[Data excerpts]
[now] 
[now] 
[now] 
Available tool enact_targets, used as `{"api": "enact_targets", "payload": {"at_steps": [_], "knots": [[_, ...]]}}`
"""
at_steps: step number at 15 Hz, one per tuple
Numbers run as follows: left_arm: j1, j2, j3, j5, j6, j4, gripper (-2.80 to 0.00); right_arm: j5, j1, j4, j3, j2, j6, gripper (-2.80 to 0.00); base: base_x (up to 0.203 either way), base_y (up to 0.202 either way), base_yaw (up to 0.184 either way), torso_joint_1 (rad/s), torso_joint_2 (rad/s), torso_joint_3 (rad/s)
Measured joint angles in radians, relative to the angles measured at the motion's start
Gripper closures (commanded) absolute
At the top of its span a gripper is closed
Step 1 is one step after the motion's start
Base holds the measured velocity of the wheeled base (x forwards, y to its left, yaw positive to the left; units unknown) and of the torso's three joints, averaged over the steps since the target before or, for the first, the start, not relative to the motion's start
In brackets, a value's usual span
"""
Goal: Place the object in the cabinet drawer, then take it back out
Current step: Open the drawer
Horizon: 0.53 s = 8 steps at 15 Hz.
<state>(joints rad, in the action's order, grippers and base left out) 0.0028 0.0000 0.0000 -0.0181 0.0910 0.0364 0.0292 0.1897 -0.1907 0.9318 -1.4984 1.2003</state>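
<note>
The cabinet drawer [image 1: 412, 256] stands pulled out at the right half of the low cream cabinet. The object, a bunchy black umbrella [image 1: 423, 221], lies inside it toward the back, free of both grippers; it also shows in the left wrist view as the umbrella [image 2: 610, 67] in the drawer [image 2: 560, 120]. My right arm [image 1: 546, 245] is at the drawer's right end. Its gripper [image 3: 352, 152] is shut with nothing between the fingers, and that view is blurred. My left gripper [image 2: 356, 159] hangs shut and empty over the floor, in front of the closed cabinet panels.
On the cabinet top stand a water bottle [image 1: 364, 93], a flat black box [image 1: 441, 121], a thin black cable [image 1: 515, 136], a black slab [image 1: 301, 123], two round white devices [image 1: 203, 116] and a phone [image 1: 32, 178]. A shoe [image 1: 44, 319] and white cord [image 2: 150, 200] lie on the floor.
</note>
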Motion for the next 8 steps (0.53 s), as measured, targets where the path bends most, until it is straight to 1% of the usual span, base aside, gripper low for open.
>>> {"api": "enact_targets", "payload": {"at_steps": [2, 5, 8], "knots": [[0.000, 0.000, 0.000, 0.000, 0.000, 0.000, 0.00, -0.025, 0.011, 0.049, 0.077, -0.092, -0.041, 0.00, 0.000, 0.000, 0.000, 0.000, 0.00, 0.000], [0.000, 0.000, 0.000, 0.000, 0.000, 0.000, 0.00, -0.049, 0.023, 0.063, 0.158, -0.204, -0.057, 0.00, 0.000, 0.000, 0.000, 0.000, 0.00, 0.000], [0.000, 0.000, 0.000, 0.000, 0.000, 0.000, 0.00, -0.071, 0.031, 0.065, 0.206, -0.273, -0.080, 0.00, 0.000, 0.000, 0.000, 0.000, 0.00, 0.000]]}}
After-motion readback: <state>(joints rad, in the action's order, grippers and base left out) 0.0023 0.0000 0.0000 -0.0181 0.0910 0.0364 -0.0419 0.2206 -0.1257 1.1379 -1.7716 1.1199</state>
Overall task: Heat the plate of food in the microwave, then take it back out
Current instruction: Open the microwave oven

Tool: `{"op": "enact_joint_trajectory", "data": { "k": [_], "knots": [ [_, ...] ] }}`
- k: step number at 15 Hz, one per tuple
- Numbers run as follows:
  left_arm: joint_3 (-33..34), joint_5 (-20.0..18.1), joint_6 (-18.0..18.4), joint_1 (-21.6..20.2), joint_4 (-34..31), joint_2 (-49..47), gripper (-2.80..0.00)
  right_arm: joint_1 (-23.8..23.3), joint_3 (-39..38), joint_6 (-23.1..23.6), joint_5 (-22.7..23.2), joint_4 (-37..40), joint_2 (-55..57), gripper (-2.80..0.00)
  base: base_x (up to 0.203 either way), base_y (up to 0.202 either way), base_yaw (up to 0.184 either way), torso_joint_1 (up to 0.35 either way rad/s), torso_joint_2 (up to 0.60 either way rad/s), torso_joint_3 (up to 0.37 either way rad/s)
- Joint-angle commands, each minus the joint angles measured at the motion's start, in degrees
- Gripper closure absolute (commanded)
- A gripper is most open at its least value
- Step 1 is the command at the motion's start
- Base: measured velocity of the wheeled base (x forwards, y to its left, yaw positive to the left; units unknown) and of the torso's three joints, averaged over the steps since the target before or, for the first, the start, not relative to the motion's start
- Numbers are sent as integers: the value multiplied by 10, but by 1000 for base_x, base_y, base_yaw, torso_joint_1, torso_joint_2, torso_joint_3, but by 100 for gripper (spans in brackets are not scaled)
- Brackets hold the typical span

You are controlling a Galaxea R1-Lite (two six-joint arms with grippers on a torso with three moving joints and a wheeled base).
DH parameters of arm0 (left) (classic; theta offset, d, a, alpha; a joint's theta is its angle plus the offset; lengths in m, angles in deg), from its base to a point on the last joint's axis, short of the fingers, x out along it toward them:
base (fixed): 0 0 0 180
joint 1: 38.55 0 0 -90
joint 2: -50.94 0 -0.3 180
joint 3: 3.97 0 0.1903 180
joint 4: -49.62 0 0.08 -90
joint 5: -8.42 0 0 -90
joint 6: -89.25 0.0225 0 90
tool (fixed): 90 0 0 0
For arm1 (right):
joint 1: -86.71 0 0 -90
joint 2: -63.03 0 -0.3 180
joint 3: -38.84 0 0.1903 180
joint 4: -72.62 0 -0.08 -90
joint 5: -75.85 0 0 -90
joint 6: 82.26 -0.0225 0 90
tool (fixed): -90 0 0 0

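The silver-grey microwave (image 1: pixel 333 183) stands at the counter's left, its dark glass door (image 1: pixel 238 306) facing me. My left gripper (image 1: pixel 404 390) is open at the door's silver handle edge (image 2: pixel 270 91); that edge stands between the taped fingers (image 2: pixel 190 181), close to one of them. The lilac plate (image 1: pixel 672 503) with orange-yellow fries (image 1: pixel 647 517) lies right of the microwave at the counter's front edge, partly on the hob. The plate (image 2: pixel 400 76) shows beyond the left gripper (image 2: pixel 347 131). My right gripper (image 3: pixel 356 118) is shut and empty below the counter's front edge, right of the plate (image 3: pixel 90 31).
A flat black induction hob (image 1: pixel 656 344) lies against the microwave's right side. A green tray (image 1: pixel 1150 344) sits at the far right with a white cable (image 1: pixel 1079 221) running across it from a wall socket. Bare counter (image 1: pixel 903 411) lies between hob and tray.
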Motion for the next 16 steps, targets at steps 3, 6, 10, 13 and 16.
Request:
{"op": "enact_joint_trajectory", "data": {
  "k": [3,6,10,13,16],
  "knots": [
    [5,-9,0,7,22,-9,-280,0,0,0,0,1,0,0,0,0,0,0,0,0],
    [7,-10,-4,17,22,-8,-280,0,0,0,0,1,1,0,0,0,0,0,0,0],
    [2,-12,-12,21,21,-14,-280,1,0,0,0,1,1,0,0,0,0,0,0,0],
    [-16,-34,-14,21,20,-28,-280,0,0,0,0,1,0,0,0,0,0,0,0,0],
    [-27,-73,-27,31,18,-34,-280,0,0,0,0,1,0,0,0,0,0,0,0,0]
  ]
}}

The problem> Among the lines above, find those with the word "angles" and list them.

Written answer>
Measured joint angles in radians, relative to the angles measured at the motion's start
- Joint-angle commands, each minus the joint angles measured at the motion's start, in degrees
DH parameters of arm0 (left) (classic; theta offset, d, a, alpha; a joint's theta is its angle plus the offset; lengths in m, angles in deg), from its base to a point on the last joint's axis, short of the fingers, x out along it toward them:

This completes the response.